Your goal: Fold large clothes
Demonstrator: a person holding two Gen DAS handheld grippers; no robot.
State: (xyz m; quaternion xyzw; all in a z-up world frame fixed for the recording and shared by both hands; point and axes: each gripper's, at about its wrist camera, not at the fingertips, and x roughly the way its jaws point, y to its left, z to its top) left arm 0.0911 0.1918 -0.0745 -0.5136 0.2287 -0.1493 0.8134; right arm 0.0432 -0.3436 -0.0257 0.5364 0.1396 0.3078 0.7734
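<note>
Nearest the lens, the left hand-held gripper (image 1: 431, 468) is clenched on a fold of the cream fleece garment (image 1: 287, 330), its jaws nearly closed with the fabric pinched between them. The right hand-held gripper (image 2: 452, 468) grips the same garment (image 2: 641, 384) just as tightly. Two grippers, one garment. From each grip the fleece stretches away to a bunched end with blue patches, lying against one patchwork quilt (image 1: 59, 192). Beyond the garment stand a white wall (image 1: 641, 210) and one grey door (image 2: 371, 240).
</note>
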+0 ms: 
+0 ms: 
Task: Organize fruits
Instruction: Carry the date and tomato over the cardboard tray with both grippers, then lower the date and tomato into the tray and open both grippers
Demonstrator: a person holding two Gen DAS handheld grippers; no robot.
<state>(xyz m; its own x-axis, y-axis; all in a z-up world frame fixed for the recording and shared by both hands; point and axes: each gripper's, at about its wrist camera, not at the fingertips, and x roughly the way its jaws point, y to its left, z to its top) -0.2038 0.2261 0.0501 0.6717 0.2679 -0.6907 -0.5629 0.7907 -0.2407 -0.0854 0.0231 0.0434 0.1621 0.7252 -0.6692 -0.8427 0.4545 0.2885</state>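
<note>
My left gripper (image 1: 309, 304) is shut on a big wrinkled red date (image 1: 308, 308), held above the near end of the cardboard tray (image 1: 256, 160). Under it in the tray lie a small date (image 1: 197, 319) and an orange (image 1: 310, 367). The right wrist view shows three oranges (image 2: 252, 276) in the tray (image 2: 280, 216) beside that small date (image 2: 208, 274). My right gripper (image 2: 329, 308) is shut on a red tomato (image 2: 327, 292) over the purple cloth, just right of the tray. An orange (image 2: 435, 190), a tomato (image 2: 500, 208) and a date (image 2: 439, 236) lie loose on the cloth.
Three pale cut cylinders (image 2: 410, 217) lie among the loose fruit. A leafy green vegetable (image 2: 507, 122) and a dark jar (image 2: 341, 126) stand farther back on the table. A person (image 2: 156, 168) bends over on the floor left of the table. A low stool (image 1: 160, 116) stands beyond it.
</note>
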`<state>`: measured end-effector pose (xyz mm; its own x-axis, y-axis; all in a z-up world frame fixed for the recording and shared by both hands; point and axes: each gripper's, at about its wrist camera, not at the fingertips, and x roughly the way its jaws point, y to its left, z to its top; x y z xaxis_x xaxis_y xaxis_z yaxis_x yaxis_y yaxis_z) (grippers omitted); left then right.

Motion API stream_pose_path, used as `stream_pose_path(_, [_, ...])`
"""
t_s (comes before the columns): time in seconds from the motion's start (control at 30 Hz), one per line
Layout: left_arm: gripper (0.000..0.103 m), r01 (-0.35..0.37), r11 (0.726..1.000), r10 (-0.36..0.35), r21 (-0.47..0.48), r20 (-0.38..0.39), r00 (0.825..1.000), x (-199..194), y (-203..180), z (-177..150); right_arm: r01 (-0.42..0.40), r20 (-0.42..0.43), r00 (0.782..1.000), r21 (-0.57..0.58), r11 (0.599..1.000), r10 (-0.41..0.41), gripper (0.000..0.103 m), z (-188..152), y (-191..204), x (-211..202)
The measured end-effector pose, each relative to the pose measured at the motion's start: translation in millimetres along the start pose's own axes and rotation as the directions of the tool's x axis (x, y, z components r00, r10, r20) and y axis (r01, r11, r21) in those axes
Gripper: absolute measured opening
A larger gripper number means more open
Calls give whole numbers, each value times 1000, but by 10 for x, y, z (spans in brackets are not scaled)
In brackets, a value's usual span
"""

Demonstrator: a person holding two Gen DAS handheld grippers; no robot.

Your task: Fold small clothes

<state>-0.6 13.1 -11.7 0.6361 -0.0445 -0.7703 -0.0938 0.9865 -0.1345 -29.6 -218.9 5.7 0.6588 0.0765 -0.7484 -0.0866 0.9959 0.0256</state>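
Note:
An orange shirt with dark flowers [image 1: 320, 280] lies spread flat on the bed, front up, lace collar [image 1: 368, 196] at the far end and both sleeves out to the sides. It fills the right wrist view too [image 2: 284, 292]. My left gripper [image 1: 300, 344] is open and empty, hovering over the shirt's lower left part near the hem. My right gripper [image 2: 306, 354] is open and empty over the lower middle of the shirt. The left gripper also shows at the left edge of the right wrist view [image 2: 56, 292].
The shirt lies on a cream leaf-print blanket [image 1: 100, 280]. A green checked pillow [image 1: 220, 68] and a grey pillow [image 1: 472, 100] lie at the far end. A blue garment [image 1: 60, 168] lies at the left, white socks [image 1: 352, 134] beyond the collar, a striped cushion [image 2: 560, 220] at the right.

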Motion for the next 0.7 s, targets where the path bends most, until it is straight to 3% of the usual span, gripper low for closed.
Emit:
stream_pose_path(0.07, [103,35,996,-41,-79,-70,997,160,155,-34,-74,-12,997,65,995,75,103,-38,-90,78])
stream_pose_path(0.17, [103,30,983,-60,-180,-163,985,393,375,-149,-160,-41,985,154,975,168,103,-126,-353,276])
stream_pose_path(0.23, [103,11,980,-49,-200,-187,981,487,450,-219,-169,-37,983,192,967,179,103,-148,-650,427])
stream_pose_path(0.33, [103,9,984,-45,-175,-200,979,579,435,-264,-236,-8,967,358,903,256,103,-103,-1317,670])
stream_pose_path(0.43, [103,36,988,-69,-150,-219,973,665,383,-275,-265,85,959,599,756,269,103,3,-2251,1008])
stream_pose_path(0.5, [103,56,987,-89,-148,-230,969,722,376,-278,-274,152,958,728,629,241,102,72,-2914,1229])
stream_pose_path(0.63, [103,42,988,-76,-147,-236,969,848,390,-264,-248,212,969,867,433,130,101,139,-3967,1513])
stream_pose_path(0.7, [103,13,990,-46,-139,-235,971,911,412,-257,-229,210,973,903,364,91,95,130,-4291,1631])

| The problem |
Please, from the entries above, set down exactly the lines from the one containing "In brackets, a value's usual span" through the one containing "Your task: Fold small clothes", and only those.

| Solution for this problem |
In brackets, a value's usual span
"""

Demonstrator: a person holding two Gen DAS handheld grippers; no robot.

Your task: Fold small clothes

The answer given is complete as it stands.